FRANCIS DANIELS MOORE

August 17, 1913–November 24, 2001

BY JUDAH FOLKMAN


FRANCIS DANIELS MOORE, one of the world’s great surgeon-scientists, died on November 24, 2001, at the age of 88. He was born in Evanston, Illinois, and graduated from the North Shore Country Day School. He graduated from Harvard College with the A.B. degree cum laude in anthropology. He entered Harvard Medical School and received the M.D. degree cum laude. Soon after he had completed his years of surgical training at the Massachusetts General Hospital in Boston and had become its chief resident in surgery in 1942, he began his pioneering work on the metabolic response to surgery.
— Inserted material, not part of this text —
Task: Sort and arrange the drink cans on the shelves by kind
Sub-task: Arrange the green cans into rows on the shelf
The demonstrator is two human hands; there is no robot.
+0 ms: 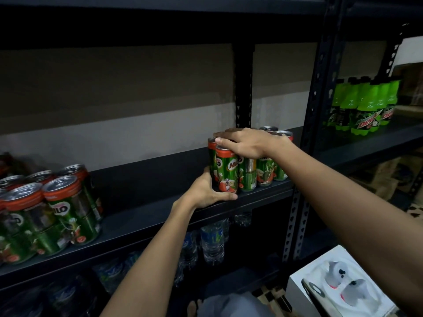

He became a postgraduate National Research Council fellow in isotope physics and its applications (under Joseph C. Aub). This new field would become his life’s work. He would continue to pursue it at the Peter Bent Brigham Hospital, where he arrived in 1948 to become its Surgeon-in-Chief. At the age of 34 he was Harvard Medical School’s Moseley Professor of Surgery, the youngest chairman of surgery in Harvard’s history.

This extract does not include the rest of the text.